BEGIN
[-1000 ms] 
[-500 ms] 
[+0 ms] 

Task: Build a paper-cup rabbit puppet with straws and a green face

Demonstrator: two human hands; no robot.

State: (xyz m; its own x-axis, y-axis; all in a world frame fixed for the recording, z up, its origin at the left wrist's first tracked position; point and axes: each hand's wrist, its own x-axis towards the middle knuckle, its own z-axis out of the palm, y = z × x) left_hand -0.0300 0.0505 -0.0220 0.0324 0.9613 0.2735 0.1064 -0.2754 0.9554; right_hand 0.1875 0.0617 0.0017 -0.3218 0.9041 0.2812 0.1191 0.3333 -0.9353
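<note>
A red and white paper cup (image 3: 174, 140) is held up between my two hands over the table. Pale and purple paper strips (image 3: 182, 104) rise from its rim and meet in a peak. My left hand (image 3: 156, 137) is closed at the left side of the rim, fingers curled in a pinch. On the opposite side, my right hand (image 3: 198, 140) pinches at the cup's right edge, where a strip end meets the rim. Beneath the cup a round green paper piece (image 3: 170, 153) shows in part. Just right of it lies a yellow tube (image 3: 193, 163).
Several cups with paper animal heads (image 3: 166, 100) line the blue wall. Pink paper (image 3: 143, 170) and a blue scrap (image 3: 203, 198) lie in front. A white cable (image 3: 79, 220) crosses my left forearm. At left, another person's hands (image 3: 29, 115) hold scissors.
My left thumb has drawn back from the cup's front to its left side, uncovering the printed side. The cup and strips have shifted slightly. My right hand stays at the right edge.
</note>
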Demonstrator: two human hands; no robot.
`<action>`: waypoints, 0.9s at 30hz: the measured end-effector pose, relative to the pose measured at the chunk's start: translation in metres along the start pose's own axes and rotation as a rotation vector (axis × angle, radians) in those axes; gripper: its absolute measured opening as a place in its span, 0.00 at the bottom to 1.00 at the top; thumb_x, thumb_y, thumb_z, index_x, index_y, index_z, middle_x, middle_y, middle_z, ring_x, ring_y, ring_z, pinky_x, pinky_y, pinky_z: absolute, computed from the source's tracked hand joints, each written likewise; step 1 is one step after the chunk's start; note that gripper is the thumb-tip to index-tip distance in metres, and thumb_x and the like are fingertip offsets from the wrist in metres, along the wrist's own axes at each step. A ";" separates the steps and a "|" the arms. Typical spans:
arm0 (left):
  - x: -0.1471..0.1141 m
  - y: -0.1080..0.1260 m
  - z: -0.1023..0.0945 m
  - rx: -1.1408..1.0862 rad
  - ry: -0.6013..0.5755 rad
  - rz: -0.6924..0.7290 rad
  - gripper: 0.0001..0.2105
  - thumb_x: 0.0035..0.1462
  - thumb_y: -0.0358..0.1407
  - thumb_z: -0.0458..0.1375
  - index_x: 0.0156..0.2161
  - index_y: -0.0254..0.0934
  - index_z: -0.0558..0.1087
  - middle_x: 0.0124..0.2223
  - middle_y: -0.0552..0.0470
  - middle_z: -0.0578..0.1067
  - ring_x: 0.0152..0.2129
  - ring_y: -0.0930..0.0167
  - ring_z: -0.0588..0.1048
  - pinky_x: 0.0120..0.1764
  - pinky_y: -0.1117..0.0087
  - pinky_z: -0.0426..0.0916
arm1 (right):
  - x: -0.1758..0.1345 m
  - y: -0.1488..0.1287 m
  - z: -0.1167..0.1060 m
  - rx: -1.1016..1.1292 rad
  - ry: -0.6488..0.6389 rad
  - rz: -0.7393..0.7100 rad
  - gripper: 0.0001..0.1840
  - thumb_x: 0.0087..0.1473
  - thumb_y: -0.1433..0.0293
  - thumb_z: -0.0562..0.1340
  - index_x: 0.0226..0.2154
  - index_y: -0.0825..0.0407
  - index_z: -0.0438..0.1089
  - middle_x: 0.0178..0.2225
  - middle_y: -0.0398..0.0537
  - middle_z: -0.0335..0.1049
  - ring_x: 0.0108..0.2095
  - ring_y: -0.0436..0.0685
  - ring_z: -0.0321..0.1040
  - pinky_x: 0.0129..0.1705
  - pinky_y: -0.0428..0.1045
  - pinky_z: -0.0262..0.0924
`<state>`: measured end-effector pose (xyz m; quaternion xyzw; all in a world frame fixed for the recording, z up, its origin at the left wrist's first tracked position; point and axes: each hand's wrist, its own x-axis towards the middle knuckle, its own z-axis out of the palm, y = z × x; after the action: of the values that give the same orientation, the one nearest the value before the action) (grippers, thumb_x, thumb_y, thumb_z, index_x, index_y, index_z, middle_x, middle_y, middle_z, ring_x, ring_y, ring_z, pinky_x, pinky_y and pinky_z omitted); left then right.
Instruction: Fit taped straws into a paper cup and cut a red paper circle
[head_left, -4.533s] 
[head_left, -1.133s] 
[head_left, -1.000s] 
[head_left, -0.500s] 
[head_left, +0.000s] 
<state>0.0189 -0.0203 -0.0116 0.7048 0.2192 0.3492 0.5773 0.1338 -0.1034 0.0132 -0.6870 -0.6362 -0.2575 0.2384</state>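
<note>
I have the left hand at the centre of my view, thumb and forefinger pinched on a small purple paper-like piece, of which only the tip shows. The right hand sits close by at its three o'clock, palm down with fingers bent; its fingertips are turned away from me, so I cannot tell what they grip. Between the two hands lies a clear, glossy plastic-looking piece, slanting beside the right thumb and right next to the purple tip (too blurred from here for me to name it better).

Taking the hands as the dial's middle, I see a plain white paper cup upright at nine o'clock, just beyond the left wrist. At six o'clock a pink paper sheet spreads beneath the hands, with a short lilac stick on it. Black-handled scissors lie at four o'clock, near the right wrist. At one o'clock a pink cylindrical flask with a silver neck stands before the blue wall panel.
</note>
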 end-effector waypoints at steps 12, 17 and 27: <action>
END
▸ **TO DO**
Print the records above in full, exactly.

▸ **OUTPUT**
[-1000 ms] 
[-500 ms] 
[+0 ms] 

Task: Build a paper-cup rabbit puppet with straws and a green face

Demonstrator: two human hands; no robot.

State: (xyz m; its own x-axis, y-axis; all in a world frame fixed for the recording, z up, its origin at the left wrist's first tracked position; point and axes: each hand's wrist, its own x-axis towards the middle knuckle, its own z-axis out of the palm, y = z × x) left_hand -0.0300 0.0505 -0.0220 0.0324 0.9613 0.2735 0.1064 -0.2754 0.9554; right_hand 0.1875 0.0617 0.0017 -0.3218 0.9041 0.2812 0.1191 0.3333 -0.9353
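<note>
A red and white paper cup (image 3: 174, 140) is held up between my two hands over the table. Pale and purple paper strips (image 3: 182, 104) rise from its rim and meet in a peak. My left hand (image 3: 156, 137) is closed at the left side of the rim, fingers curled in a pinch. On the opposite side, my right hand (image 3: 198, 140) pinches at the cup's right edge, where a strip end meets the rim. Beneath the cup a round green paper piece (image 3: 170, 153) shows in part. Just right of it lies a yellow tube (image 3: 193, 163).
Several cups with paper animal heads (image 3: 166, 100) line the blue wall. Pink paper (image 3: 143, 170) and a blue scrap (image 3: 203, 198) lie in front. A white cable (image 3: 79, 220) crosses my left forearm. At left, another person's hands (image 3: 29, 115) hold scissors.
My left thumb has drawn back from the cup's front to its left side, uncovering the printed side. The cup and strips have shifted slightly. My right hand stays at the right edge.
</note>
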Demonstrator: two human hands; no robot.
`<action>`: waypoints, 0.9s at 30hz: the measured end-effector pose, relative to the pose measured at the chunk's start: translation in metres along the start pose's own axes and rotation as a rotation vector (axis × angle, radians) in those axes; gripper: its absolute measured opening as a place in its span, 0.00 at the bottom to 1.00 at the top; thumb_x, thumb_y, thumb_z, index_x, index_y, index_z, middle_x, middle_y, middle_z, ring_x, ring_y, ring_z, pinky_x, pinky_y, pinky_z: absolute, computed from the source's tracked hand joints, each written likewise; step 1 is one step after the chunk's start; note that gripper is the thumb-tip to index-tip distance in metres, and thumb_x and the like are fingertip offsets from the wrist in metres, along the wrist's own axes at each step. A ";" separates the steps and a "|" the arms. Typical spans:
arm0 (left):
  - x: -0.1471..0.1141 m
  - y: -0.1080..0.1260 m
  - z: -0.1023..0.0945 m
  - rx: -1.1408..1.0862 rad
  - ry: -0.6013..0.5755 rad
  - rz: -0.6924..0.7290 rad
  - gripper: 0.0001..0.2105
  - thumb_x: 0.0035..0.1462
  - thumb_y: -0.0358..0.1407
  - thumb_z: -0.0458..0.1375
  - index_x: 0.0156..0.2161
  - index_y: -0.0254..0.0934
  - index_z: -0.0558..0.1087
  - middle_x: 0.0124..0.2223
  - middle_y: -0.0552..0.0470
  - middle_z: -0.0578..0.1067
  - ring_x: 0.0152..0.2129
  - ring_y: -0.0930..0.0167
  - ring_z: -0.0588..0.1048
  - pinky_x: 0.0120..0.1764
  - pinky_y: -0.1117..0.0087
  - pinky_z: -0.0426..0.0916
arm1 (right):
  - x: -0.1758..0.1345 m
  - y: -0.1488..0.1287 m
  - z: -0.1167..0.1060 m
  - rx: -1.1016..1.1292 rad
  - ry: -0.6488..0.6389 rad
  - rz: -0.7393..0.7100 rad
  - gripper: 0.0001..0.1840
  - thumb_x: 0.0087..0.1473
  - thumb_y: -0.1433..0.0293
  - thumb_z: -0.0562..0.1340
  - index_x: 0.0226..0.2154
  - index_y: -0.0825..0.0407
  - index_z: -0.0438..0.1089
  - middle_x: 0.0178..0.2225
  - middle_y: -0.0398..0.0537
  - middle_z: -0.0335..0.1049
  - ring_x: 0.0108..0.2095
  - ring_y: -0.0436..0.0685
  - ring_z: -0.0321..0.1040
  - pinky_x: 0.0129..0.1705
  - pinky_y: -0.0428..0.1045
  - pinky_z: -0.0262..0.0924
`<state>`: measured end-effector pose (xyz m; quaternion xyzw; all in a world frame fixed for the recording, z up, its origin at the left wrist's first tracked position; point and axes: each hand's wrist, its own x-axis towards the middle knuckle, its own z-axis out of the palm, y = z × x; after the action: of the values that give the same orientation, the one nearest the value before the action) (grippers, thumb_x, thumb_y, thumb_z, index_x, index_y, index_z, middle_x, middle_y, middle_z, ring_x, ring_y, ring_z, pinky_x, pinky_y and pinky_z omitted); left then right.
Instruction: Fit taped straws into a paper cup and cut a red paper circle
[head_left, -4.533s] 
[head_left, -1.133s] 
[head_left, -1.000s] 
[head_left, -0.500s] 
[head_left, +0.000s] 
<state>0.0189 -0.0203 -0.0116 0.7048 0.2192 0.3492 0.5773 0.1338 -0.1034 0.0132 -0.6870 -0.6362 -0.2575 0.2384</state>
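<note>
I have the left hand at the centre of my view, thumb and forefinger pinched on a small purple paper-like piece, of which only the tip shows. The right hand sits close by at its three o'clock, palm down with fingers bent; its fingertips are turned away from me, so I cannot tell what they grip. Between the two hands lies a clear, glossy plastic-looking piece, slanting beside the right thumb and right next to the purple tip (too blurred from here for me to name it better).

Taking the hands as the dial's middle, I see a plain white paper cup upright at nine o'clock, just beyond the left wrist. At six o'clock a pink paper sheet spreads beneath the hands, with a short lilac stick on it. Black-handled scissors lie at four o'clock, near the right wrist. At one o'clock a pink cylindrical flask with a silver neck stands before the blue wall panel.
</note>
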 end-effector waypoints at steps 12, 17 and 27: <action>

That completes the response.